Our study has some limitations. First, smoking status was assessed only once at baseline upon the participants’ recruitment and not longitudinally. There is a possibility of respondents’ smoking status changing during the follow-up period (smokers quitting and non-smokers becoming smokers), which may result in an inexact assessment of the relation between smoking and mortality. Second, secondhand smoke (SHS) exposure, a potential confounder, was not measured in this study, which might lead to overestimation of the association between smoking and mortality. Third, the specific actual cause of death among participants cannot be determined.

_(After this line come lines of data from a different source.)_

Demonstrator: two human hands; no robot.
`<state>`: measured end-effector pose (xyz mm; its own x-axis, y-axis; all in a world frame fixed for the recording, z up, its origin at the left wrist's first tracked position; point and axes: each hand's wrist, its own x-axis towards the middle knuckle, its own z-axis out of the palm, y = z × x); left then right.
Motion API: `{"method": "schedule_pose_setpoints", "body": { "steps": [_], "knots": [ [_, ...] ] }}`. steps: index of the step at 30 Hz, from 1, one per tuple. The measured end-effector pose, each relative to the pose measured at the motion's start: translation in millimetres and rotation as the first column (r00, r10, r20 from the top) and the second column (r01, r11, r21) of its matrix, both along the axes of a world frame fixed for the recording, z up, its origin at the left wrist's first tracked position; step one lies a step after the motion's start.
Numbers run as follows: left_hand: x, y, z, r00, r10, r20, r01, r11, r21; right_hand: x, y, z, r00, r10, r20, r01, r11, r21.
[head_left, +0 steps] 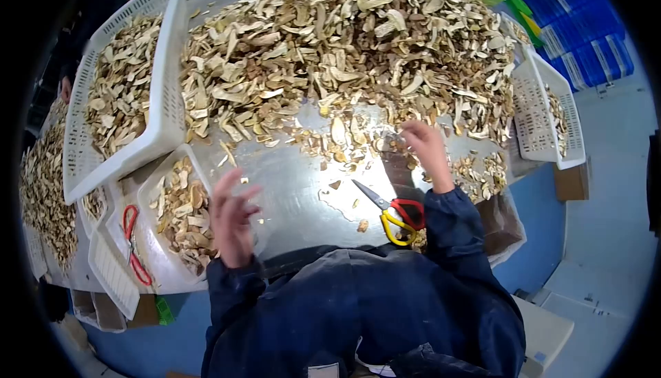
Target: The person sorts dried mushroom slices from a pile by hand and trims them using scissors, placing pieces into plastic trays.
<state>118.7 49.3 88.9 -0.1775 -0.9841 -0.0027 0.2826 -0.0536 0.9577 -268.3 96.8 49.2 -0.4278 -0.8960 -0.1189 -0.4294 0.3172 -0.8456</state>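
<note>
My left hand [234,221] hovers over the metal table [282,189], blurred, its fingers apart and nothing held. Next to it on the left is a white tray [146,195] of mushroom slices. My right hand [425,145] reaches to the near edge of the slice pile, its fingers curled; whether a small piece is between them is hidden. Scissors [401,218] with one red and one yellow handle lie on the table below my right hand, their blades pointing up and left. A big heap of dried mushroom slices [344,47] covers the far side.
A large white basket [172,89] of slices stands at the left, with red-handled scissors [131,244] nearer. Another white basket [537,113] is at the right, above a lined box [501,230]. Blue crates [585,34] stand at the back right. A co-worker's hand [66,89] shows far left.
</note>
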Motion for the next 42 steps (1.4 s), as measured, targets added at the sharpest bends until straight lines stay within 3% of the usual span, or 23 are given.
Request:
{"method": "schedule_pose_setpoints", "body": {
  "steps": [1,2,3,5,6,10,13,15,19,20,27,29,31,32,33,35,38,42],
  "knots": [
    [-19.6,3.0,-7.4,0.99,-0.121,0.071,0.126,0.989,-0.079,12.0,0.1,0.9,0.988,0.034,-0.153,-0.028,0.999,0.041],
    [-34.0,7.1,-14.2,0.934,-0.282,-0.218,0.306,0.948,0.087,22.6,-1.3,3.3,0.963,0.094,-0.252,-0.079,0.994,0.07],
    [-46.2,10.8,-18.8,0.785,-0.357,-0.505,0.505,0.842,0.19,33.2,-2.2,4.1,0.926,0.155,-0.343,-0.127,0.986,0.103],
    [-68.9,15.3,-19.0,0.76,-0.424,-0.493,0.626,0.68,0.381,52.7,1.4,-2.7,0.757,0.116,-0.644,-0.132,0.991,0.023],
    [-76.6,16.4,-20.1,0.743,-0.455,-0.491,0.665,0.58,0.471,56.1,2.2,-5.5,0.796,0.135,-0.591,-0.118,0.991,0.068],
    [-92.1,17.6,-41.3,0.711,-0.424,-0.561,0.702,0.475,0.531,52.0,12.3,-1.6,0.952,0.084,-0.293,-0.068,0.996,0.065],
    [-99.9,20.3,-46.7,0.674,-0.304,-0.674,0.727,0.438,0.529,77.8,25.5,30.1,0.983,0.176,-0.057,-0.175,0.984,0.023],
    [-104.8,21.6,-42.8,0.651,-0.278,-0.706,0.751,0.371,0.546,89.6,32.2,44.4,0.955,0.296,0.0,-0.295,0.95,0.107],
    [-98.0,28.3,-62.9,0.6,-0.412,-0.685,0.8,0.323,0.506,44.3,16.9,14.5,0.973,0.0,-0.232,0.015,0.998,0.062],
    [-99.4,26.5,-56.7,0.626,-0.366,-0.688,0.779,0.281,0.56,28.9,9.5,9.1,0.963,-0.062,-0.264,0.088,0.992,0.087],
    [-93.8,18.6,-36.3,0.603,-0.44,-0.665,0.795,0.262,0.547,11.0,-19.7,-25.8,0.737,0.036,-0.675,0.008,0.998,0.061],
    [-89.8,20.0,-41.5,0.593,-0.45,-0.668,0.803,0.269,0.531,13.7,-13.1,-27.3,0.748,0.131,-0.65,-0.118,0.991,0.064],
    [-86.0,21.3,-44.8,0.614,-0.418,-0.67,0.788,0.275,0.55,3.6,-3.8,-28.7,0.969,0.087,-0.231,-0.085,0.996,0.015],
    [-84.6,21.4,-46.3,0.624,-0.401,-0.67,0.78,0.279,0.56,-3.1,2.0,-28.1,0.998,0.062,0.005,-0.062,0.998,-0.003],
    [-83.0,20.5,-48.0,0.63,-0.39,-0.671,0.776,0.28,0.565,-6.8,5.6,-17.4,0.989,-0.076,0.13,0.076,0.997,0.003],
    [-80.2,20.1,-50.4,0.642,-0.37,-0.671,0.766,0.281,0.578,-26.7,8.5,-20.3,0.963,-0.228,-0.146,0.221,0.973,-0.063],
    [-83.9,20.0,-48.0,0.664,-0.399,-0.632,0.746,0.312,0.588,-37.7,0.2,-25.0,0.829,-0.26,-0.495,0.286,0.958,-0.024],
    [-85.2,21.3,-44.7,0.666,-0.385,-0.639,0.746,0.328,0.579,-22.2,-10.1,-26.2,0.762,-0.113,-0.637,0.165,0.986,0.023]
  ]
}}
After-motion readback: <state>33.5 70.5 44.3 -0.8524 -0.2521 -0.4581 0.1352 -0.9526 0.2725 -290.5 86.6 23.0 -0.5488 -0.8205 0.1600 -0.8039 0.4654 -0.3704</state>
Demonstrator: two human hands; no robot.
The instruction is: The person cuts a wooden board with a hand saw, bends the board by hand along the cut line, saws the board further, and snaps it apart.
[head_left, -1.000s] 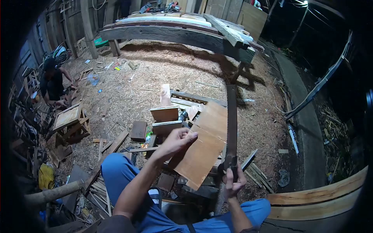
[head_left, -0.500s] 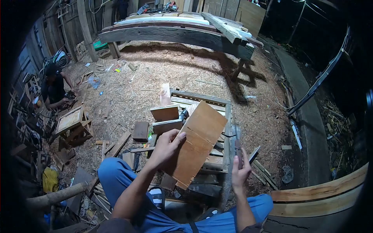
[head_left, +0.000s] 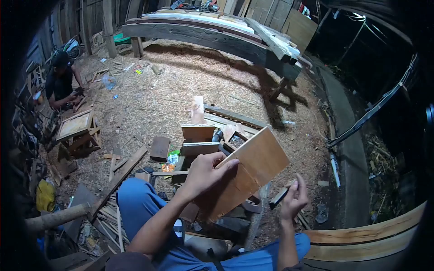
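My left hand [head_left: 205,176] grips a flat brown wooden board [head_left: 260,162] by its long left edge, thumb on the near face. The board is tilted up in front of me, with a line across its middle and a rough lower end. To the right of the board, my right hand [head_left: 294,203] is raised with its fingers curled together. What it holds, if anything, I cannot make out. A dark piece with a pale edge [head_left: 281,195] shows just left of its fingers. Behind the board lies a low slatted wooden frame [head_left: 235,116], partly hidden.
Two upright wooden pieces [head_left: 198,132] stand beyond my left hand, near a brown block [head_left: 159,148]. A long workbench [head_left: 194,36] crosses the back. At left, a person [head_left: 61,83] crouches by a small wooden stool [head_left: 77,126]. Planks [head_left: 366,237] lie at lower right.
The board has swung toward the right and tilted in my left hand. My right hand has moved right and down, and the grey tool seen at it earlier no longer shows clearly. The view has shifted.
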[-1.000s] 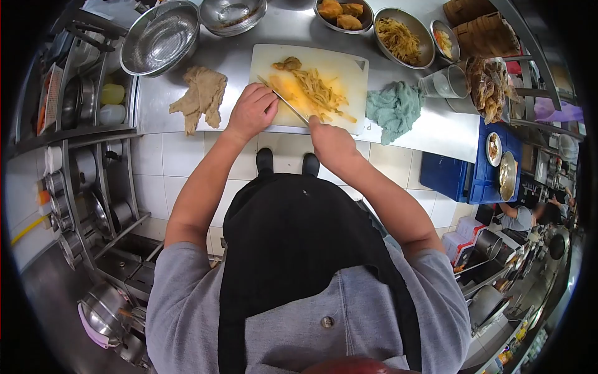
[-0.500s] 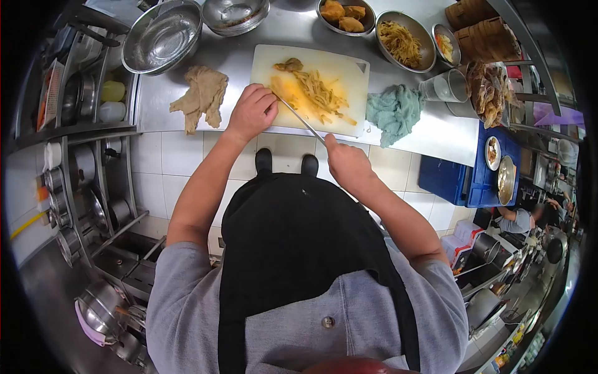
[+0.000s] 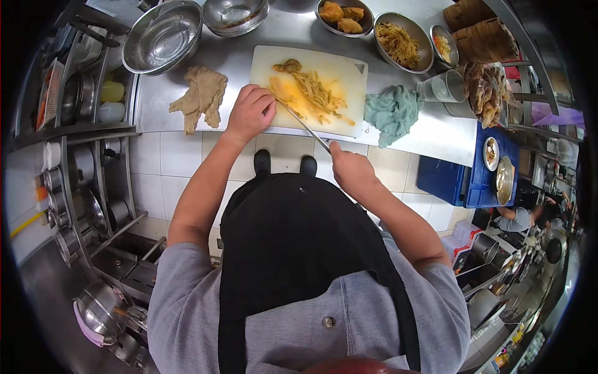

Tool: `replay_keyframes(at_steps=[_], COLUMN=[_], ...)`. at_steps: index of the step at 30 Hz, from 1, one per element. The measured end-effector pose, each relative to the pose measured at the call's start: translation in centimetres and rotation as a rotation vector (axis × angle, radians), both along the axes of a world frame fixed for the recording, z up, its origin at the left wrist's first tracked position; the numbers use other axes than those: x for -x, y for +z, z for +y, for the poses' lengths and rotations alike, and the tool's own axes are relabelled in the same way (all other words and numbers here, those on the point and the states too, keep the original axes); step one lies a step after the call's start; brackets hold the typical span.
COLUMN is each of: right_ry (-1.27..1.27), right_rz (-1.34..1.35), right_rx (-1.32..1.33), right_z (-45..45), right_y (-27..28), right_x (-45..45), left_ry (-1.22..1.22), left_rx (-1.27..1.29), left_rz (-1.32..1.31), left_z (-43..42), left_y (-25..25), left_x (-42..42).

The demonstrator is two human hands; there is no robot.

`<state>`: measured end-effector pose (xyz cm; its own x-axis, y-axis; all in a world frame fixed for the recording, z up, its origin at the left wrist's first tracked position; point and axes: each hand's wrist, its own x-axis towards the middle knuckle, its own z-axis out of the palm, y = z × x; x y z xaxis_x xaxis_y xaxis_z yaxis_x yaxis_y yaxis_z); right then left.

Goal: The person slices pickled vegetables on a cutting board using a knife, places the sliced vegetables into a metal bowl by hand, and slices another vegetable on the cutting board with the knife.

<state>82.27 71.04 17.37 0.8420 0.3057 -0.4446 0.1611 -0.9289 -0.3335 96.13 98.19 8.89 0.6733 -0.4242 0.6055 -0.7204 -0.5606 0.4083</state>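
Yellow strips (image 3: 319,91) lie on our white board (image 3: 350,66) beside the knife (image 3: 308,128). Our right hand (image 3: 354,171) clenches its handle; our left hand (image 3: 251,115) curls near the tip, what it pinches hidden. If strips slip underneath, we could cut ourselves.

right hand (image 3: 354,169) grips knife (image 3: 306,127) | left hand (image 3: 251,113) at cutting board (image 3: 353,84) | yellowish strips (image 3: 322,96)
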Motion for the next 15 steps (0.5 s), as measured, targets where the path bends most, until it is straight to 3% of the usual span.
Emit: replay_keyframes(at_steps=[15], right_ry=[0.011], right_rz=[0.001], right_rx=[-0.027], right_z=[3.0], right_y=[-0.5], right_x=[-4.0], left_ry=[0.042], left_rx=[-0.011], left_rz=[-0.019], left_z=[0.1], left_y=[-0.5], left_x=[0.1])
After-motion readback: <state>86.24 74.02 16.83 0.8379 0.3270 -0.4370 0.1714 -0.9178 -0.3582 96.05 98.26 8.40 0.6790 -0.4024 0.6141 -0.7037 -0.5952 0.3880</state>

However, this study has several strengths. First, the results of this study can be generalized to the non-institutionalized population of Malaysia. Second, we also controlled for important potential confounders, including sociodemographic variables such as age, gender and race, and lifestyle risk factors such as physical activity, alcohol consumption, and chronic diseases, which might confound the association between smoking and the risk of death. Third, this study had a relatively long duration of follow-up which allowed better HR estimates. Fourth, the sample size was large with minimal loss to follow-up (1.8%). Fifth, the results of sensitivity analysis we conducted, in which the first two years mortality were excluded, were consistent with the main findings, confirming the validity of the results.

CONCLUSIONS

Our study indicates that smoking significantly increases the risk of all-cause mortality in Malaysian adults. This study supports previous findings on the risk of smoking on mortality. Therefore, it is important for governments to strengthen their tobacco control policy with participation of all stakeholders and to increase smoking cessation and reduce smoking initiation rates. Smoking cessation services should be made more widely and easily accessible to improve smoking cessation and reduce smoking prevalence. School intervention programs targeting adolescents to reduce early smoking initiation would also reduce smoking prevalence in adults.